SOURCE INFORMATION:
..............................

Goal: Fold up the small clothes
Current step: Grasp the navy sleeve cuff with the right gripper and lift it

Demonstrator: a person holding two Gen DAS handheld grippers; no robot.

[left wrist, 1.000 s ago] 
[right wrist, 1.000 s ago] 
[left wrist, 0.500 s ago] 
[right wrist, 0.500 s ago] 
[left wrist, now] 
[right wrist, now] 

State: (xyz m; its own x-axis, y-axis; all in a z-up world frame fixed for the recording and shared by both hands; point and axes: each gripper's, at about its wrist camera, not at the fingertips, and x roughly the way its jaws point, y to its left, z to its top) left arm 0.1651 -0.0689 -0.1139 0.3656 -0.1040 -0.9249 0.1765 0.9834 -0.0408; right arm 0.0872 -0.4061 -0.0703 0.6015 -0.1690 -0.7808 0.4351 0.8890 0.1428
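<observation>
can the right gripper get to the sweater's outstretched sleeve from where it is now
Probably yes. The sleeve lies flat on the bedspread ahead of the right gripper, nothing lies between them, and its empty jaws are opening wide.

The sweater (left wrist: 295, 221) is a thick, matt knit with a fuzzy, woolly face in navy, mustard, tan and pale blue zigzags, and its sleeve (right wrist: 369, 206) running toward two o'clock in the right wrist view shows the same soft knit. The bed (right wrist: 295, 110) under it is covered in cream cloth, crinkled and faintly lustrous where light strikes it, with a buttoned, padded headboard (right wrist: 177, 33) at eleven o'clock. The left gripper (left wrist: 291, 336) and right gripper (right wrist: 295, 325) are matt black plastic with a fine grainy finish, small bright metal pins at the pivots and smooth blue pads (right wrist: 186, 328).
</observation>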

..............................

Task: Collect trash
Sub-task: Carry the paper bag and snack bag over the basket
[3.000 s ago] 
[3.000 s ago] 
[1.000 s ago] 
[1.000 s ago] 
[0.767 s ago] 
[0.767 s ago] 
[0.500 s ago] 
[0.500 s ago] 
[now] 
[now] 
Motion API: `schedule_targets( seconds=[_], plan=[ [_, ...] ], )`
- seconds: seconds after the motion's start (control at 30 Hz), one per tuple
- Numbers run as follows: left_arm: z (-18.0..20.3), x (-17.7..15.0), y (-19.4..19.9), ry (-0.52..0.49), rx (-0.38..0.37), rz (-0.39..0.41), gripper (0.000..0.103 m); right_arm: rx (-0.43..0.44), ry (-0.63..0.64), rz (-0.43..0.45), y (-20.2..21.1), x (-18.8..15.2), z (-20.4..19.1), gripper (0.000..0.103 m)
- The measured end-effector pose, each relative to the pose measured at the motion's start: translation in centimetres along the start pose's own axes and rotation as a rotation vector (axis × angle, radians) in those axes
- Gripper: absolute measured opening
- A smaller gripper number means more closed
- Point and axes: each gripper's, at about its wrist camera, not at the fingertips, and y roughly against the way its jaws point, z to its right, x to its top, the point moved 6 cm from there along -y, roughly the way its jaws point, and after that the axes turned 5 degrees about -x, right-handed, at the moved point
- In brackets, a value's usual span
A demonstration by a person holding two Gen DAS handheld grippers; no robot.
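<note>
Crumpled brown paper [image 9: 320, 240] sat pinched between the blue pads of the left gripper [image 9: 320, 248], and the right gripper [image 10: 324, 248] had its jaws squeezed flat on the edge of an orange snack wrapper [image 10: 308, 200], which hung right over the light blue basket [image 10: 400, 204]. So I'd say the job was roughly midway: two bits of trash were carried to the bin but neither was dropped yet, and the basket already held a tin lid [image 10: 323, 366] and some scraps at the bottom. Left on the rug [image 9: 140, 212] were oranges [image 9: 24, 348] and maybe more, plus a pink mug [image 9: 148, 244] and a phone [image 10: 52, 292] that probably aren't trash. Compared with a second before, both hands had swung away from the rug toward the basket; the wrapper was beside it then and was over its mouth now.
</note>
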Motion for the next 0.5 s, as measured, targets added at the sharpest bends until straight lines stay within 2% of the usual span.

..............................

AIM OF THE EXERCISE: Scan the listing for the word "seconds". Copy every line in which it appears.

PROBLEM SOLUTION:
Motion API: `schedule_targets( seconds=[_], plan=[ [_, ...] ], )`
- seconds: seconds after the motion's start (control at 30 Hz), one per tuple

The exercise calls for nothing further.